Announcement

Collapse
No announcement yet.

AMD Radeon RX 590 Launches, Linux Support Presumably Okay

Collapse
X
 
  • Filter
  • Time
  • Show
Clear All
new posts

  • nomadewolf
    replied
    Originally posted by bridgman View Post

    Didn't RX480 launch in mid-2016 ?
    It's been so long, i don't even remember!...

    Leave a comment:


  • L_A_G
    replied
    Originally posted by Jabberwocky View Post
    ...
    The problem with your 580-590-clock argument is that you're obviously basing your 580 maximum clock figures on what the launch cards could do. I specifically mentioned that when the 580 came out the 480s you could buy at the time clocked so much better than the launch ones that the primary difference between a new 580 and 480 was that the 580s had higher out-of-the-box clocks.

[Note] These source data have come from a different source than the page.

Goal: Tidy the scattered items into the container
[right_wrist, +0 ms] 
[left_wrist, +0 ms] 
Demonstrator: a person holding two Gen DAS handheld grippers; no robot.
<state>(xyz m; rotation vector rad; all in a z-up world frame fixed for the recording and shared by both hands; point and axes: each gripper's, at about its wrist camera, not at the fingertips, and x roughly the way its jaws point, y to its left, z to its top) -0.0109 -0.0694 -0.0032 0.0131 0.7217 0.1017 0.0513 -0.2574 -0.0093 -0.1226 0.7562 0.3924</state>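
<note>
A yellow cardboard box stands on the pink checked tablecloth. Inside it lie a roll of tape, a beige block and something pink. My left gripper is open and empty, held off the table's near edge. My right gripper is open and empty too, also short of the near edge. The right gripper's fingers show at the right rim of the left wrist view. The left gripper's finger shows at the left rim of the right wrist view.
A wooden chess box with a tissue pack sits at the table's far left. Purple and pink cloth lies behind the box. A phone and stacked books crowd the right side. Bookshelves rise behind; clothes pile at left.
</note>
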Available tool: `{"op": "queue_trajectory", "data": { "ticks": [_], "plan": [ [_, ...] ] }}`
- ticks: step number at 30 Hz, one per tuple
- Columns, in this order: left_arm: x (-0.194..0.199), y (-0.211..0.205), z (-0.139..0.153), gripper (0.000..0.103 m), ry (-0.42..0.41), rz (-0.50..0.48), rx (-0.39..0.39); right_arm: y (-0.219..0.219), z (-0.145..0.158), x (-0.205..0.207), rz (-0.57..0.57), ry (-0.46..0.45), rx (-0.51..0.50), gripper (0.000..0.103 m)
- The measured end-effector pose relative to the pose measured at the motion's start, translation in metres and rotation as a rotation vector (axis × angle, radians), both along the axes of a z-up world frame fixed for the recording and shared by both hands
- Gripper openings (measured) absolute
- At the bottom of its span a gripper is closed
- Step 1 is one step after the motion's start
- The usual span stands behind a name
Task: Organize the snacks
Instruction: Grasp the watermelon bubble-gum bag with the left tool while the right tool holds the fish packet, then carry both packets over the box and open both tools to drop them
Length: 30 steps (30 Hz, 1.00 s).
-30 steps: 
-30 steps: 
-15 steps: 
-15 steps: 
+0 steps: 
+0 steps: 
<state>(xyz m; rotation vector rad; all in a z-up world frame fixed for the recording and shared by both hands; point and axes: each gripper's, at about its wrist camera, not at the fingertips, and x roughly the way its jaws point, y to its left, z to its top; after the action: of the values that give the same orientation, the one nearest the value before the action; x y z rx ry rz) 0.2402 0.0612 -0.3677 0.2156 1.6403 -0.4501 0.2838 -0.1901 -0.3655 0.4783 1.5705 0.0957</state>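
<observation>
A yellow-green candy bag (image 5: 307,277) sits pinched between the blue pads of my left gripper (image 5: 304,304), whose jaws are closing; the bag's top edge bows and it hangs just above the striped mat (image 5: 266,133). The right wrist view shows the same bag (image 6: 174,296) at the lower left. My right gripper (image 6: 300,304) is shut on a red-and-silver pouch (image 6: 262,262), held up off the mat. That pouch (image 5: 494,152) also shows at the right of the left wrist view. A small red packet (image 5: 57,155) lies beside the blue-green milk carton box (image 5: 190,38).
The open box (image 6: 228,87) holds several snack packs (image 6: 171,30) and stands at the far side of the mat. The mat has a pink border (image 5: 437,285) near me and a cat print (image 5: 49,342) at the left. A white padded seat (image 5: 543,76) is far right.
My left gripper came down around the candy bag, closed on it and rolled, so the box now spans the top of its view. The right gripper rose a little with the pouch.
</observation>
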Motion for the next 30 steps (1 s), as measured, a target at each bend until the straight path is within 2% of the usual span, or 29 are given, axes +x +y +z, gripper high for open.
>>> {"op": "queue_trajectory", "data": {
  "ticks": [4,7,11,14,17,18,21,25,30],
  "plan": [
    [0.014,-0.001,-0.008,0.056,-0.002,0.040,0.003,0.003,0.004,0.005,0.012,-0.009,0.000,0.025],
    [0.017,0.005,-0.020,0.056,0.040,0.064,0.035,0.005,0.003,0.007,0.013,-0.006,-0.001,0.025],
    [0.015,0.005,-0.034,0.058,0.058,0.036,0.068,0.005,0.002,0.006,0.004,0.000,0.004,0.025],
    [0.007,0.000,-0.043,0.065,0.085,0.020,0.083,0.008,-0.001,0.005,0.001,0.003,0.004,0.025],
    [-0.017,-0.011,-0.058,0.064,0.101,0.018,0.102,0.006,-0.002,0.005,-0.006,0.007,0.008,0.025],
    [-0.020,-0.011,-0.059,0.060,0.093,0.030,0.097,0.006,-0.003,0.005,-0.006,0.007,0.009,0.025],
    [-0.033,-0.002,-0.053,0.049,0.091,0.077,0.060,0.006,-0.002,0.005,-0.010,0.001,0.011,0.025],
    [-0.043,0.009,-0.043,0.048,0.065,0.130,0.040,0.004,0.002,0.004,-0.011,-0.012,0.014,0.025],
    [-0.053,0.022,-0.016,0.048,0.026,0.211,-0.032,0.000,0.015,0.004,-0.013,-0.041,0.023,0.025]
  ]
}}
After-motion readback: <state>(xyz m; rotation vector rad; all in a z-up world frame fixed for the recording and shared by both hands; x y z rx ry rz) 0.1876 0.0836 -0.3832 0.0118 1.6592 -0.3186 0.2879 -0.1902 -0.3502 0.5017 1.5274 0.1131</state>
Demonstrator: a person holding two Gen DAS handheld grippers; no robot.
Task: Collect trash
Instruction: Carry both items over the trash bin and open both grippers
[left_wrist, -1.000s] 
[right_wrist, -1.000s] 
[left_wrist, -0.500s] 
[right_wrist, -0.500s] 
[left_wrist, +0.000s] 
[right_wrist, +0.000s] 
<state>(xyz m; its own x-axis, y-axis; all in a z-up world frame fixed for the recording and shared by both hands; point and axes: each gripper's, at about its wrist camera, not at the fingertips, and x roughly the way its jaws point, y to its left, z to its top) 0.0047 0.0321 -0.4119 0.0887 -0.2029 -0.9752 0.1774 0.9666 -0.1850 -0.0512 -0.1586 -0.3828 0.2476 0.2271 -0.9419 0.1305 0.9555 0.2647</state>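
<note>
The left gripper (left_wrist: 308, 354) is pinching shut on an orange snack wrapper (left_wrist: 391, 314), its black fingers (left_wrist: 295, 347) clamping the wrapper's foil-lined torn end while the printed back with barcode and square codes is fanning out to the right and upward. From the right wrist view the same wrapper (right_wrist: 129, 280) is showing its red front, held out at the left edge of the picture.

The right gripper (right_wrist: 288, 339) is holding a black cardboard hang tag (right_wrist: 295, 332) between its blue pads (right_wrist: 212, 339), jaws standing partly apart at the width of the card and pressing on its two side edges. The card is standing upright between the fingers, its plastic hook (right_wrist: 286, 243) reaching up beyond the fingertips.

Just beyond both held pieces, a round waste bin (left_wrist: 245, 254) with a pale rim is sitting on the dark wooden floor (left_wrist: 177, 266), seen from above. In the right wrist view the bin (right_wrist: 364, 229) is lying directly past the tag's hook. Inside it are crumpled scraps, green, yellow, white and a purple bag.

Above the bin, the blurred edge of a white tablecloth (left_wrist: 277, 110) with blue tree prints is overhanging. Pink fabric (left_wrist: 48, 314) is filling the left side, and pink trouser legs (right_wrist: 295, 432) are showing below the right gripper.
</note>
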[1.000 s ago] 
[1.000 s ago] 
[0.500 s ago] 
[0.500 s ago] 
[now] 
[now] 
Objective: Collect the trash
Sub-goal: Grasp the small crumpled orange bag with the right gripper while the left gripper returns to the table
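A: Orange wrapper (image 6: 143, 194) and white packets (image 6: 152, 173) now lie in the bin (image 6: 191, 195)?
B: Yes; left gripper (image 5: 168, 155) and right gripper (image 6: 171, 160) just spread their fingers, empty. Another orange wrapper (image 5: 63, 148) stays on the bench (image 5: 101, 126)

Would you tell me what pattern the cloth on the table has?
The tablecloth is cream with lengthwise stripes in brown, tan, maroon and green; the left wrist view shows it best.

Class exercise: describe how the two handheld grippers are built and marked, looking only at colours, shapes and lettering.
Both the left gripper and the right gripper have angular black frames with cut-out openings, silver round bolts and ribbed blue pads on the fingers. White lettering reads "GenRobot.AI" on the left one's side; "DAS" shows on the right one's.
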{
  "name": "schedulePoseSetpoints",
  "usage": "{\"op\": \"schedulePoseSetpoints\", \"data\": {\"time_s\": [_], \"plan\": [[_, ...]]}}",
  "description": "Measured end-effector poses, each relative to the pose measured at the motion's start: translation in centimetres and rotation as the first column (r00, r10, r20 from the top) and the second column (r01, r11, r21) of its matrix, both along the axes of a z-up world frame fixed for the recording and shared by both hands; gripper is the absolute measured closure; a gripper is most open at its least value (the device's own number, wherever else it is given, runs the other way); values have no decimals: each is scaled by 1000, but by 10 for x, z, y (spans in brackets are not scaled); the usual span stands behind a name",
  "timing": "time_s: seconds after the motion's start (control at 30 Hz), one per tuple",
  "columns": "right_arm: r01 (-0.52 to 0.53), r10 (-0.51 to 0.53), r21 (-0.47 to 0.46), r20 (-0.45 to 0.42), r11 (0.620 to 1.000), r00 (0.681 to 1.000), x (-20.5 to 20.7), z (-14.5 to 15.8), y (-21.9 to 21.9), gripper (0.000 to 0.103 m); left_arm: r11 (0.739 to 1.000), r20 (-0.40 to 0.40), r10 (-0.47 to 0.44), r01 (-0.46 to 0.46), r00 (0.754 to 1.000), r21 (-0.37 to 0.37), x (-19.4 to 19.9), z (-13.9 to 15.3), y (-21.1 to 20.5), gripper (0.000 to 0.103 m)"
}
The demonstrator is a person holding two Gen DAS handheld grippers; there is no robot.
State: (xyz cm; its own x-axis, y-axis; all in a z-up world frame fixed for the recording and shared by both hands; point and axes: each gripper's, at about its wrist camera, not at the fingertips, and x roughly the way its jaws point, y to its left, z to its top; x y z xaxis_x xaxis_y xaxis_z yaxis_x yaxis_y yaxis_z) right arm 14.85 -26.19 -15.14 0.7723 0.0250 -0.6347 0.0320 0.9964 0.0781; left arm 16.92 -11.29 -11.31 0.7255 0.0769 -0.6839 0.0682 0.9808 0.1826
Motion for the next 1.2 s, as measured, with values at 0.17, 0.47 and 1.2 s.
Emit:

    When the 580 came out people actually did compare a launch 480, then new 480 and a 580 to find that the new 480 was pretty close to the 580 in terms of how far you could push them. Thus when they're doing the same thing (new version of the same card with a slightly improved fabrication process) again, it's obvious that the clocking situation is going to be a repeat of last time.

    Obviously your 480 won't compare to a 590 in terms of how far you can take it, but the point was about new 580s that clock higher than any 480 and 580s at launch.

    Me? Well I'm perfectly satisfied with the 1070 Ti that I got for VR use this spring, but I have been thinking about getting an RX Vega 56 (for various reasons) if I can find one that's cheap enough.

    Leave a comment:


  • Jabberwocky
    replied
    Originally posted by L_A_G View Post
    Way to completely miss the point on comparing price to a second hand product in a flooded second hand market... Because nothing new compares in terms of pure value to a second hand product when the market is a buyer's market. It's the same reason why car reviews compare prices to other new cars, not second hand ones.

    As for the 590 clocking higher than 580s, those comparisons are between out-of-the-box clocks and cards always have headroom over the out-of-the-box clocks. Overclock a 580 and you have something equivalent to an out-of-the-box 590. Additionally, the thing about production processes is that they mature over time, meaning that a new 580 will clock better than one manufactured closer to launch. We saw this in how the last 480s clocked pretty similarly to the first 580s.
    I'm with audi.rs4 on this one. It looks like the stock 590 is clocked higher than what the average 480/580 can go. If the production process improves over time the gap will just increase. My 480 (sapphire nitro+ OC) did not have much headroom on core clock (sapphire did a good job). GPU-Z validated it as top 95% ASIC quality. My card's stock speed is higher than a reference 580, but there's no way I will be able to push it to a "out-of-the-box" clock of a 590.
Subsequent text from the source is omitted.